Dice un refrán castellano que “el que no es agradecido, no es bien nacido”. Todos los hombres unas veces somos bienhechores de los demás y otras beneficiarios, porque nadie es suficiente para sí mismo. Solamente Dios Trinitario es dador de todo bien y no necesita nada, porque es eterno, infinitamente perfecto.
Jesucristo en el Evangelio nos dice: “Dad gratis porque todo lo habéis recibido gratis”. Es cierto que la justicia es una virtud que exige dar a otro lo que realmente merece, pagar a cada uno lo que le corresponde por sus obras.

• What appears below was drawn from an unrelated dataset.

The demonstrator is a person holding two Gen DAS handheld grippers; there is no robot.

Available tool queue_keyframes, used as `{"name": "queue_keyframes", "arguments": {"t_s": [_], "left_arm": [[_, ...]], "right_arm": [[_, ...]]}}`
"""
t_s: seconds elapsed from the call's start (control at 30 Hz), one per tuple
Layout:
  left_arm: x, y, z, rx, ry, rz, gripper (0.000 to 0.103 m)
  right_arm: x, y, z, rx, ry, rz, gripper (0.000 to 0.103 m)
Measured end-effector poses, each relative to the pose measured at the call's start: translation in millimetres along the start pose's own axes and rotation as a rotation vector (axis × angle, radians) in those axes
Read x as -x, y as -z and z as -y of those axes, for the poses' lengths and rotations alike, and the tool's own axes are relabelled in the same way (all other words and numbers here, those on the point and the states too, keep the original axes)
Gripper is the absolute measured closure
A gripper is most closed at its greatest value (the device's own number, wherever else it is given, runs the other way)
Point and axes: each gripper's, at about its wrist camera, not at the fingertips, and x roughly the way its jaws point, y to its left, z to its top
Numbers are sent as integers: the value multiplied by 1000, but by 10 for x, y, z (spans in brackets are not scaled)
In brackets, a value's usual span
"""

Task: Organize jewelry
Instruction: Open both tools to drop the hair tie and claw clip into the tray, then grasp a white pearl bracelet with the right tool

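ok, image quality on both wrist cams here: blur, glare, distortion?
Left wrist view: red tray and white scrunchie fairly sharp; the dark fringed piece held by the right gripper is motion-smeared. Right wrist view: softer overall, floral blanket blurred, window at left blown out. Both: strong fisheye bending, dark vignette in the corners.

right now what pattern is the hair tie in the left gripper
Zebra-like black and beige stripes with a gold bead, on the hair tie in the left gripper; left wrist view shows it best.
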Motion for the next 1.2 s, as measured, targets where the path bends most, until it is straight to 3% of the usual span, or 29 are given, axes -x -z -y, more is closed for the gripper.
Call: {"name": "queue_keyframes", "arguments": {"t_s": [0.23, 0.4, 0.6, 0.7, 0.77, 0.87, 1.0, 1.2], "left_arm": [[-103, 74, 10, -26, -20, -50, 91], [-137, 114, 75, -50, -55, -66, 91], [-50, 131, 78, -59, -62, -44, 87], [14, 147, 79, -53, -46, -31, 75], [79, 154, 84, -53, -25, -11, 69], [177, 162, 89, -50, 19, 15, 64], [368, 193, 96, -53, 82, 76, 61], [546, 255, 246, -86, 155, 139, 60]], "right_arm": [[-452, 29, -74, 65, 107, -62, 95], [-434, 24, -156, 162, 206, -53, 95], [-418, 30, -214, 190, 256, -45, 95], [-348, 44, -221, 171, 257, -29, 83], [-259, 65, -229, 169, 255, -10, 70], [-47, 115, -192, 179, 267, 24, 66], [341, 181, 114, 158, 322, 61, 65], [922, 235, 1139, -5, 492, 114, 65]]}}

Pero además de la justicia, y por encima de ella, está la caridad, que es la virtud formal de todas las virtudes, sin la cual no existe virtud alguna; y la caridad, que es amor de Dios, exige dar sin recibir nada a cambio. El que sólo obra en virtud de la justicia, no se puede considerar verdaderamente cristiano, pues si de Dios todo lo hemos recibido, debemos dar cosas gratis a los demás para obrar al estilo divino y compartir entre todos lo que es de Dios en última instancia.
La creación del ser humano es un privilegio entre todas las criaturas existentes, pues podríamos haber sido cualquier otra criatura, una piedra, una planta, un animal, y no un hombre o una mujer; y nada hubiera pasado y nada hubiera faltado a la perfecta Creación. Sin embargo, Dios fue infinitamente bueno para con todos nosotros. Nos predestinó, desde la eternidad, a ser hijos suyos en la Iglesia Católica, nos proporcionó unos padres que nos dieron la vida causada por Dios; unos padres que nos regalaron, según ellos entendieron, todo lo mejor que supieron y pudieron, aunque por excepción, tal vez, se diera el caso de que nos hubieran ocasionado males, debido a su desequilibrio personal o por muchas causas justificables; males que en su corazón fueron bienes subjetivos, pues nadie quiere el mal para sí mismo; y los padres responsables, de ninguna manera quieren hacerse mal a ellos mismos en los hijos.
Podríamos haber sido hijos de padres indiferentes a la fe, u opuestos a ella; o haber nacido en un país primitivo, de una cultura pagana, materialista, humanista, o acaso atea. Sin embargo, tanto nos amó Dios que volcó sobre cada uno de nosotros un amor singular, repleto de dones naturales y gracias sobrenaturales.
Siguiendo esta línea de gratitud a Dios por los beneficios recibidos, cada uno haga ahora, o en otro momento de más tiempo y soledad, el recuento de gracias que de Dios ha recibido; y no tendrá otra opción que rendir gracias a Dios, entonando un Tedeum por los muchos regalos que de Él ha recibido.
Además de esta gracia natural, que es la suprema entre todas las cosas creadas, podemos considerar, aunque sólo sea de paso, el hecho de ser cristiano, hijo de Dios por la gracia del bautismo en la Iglesia católica, haber conocido a Dios, desde siempre, haber sido arropado de muchas circunstancias y factores, que contribuyeron a mi vocación cristiana, en mi caso vocación sacerdotal, o en el tuyo vocación de vida consagrada o sacramental del matrimonio, o de vida cristiana en cualquier estado de la vida.
Siempre podemos dar gracias a Dios por los beneficios recibidos en la oración personal o comunitaria, en cualquier momento sobre la marcha de la vida ordinaria, con una simple acción de gracias, a modo de jaculatoria, en momento transitorio, que debería ser permanente. Cualquier ocasión es buena para agradecer a Dios el diluvio de gracias recibidas de Él, sin mérito alguno de nuestra parte y sólo por su bondad infinita. Pero el momento más oportuno, oficial y litúrgico es en la celebración de la Santa misa o de la Eucaristía.
La Eucaristía es en sí misma acción de gracias al Padre por el Hijo que se inmola de nuevo por nosotros y nos sigue redimiendo, perpetuando el mismo sacrificio que ofreció al Padre en el altar de la cruz, ministerialmente por medio del sacerdote. Por consiguiente, nuestra misa no debe ser solamente un acto de culto eucarístico, una obligación legal para librarnos del pecado mortal, un cumplimiento de la ley de Dios y de la Iglesia, sino el acto teológico y litúrgico de acción de gracias.